▸ **What needs to be done**:
Quote the material exactly from the line that contains "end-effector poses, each" through its last line. Any pictures are to be left out.

__________________________________________________

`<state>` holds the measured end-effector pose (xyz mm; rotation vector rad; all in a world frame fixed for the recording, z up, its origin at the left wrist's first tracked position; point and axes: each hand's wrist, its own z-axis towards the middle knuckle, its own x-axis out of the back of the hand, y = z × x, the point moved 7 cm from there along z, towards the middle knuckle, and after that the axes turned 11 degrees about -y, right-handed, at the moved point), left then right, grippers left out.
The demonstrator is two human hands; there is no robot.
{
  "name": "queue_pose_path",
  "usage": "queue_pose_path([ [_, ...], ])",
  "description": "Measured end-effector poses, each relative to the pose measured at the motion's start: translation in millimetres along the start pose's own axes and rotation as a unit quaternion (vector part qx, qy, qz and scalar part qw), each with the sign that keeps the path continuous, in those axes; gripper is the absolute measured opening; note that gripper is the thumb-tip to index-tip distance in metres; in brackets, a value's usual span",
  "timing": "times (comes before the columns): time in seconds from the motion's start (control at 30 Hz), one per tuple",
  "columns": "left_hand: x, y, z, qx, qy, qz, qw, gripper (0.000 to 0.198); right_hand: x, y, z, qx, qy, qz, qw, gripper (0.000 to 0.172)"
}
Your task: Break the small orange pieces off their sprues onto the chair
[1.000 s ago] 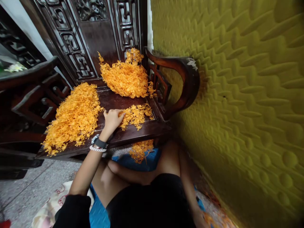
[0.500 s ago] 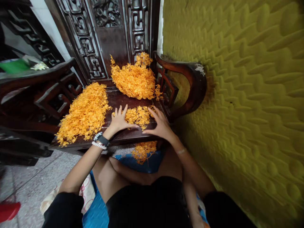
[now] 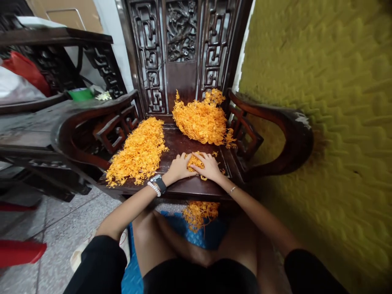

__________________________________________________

▸ **Solved problem**:
  "description": "Measured end-effector poses, each relative to the pose measured at the motion's start: translation in millimetres along the start pose's own axes and rotation as a unit quaternion (vector part qx, qy, qz and scalar part qw), each with the sign that keeps the path continuous, in those axes; gripper is the absolute measured opening; note that gripper is the thumb-tip to index-tip distance in metres; in brackets, a value's usual span",
  "timing": "times (comes before the columns): time in seconds from the motion's start (control at 30 Hz), one per tuple",
  "columns": "left_hand: x, y, z, qx, qy, qz, qw, gripper (0.000 to 0.198); right_hand: x, y, z, qx, qy, qz, qw, gripper (0.000 to 0.172)"
}
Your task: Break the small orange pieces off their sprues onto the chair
[1.000 s ago] 
[0.500 s ago] 
[now] 

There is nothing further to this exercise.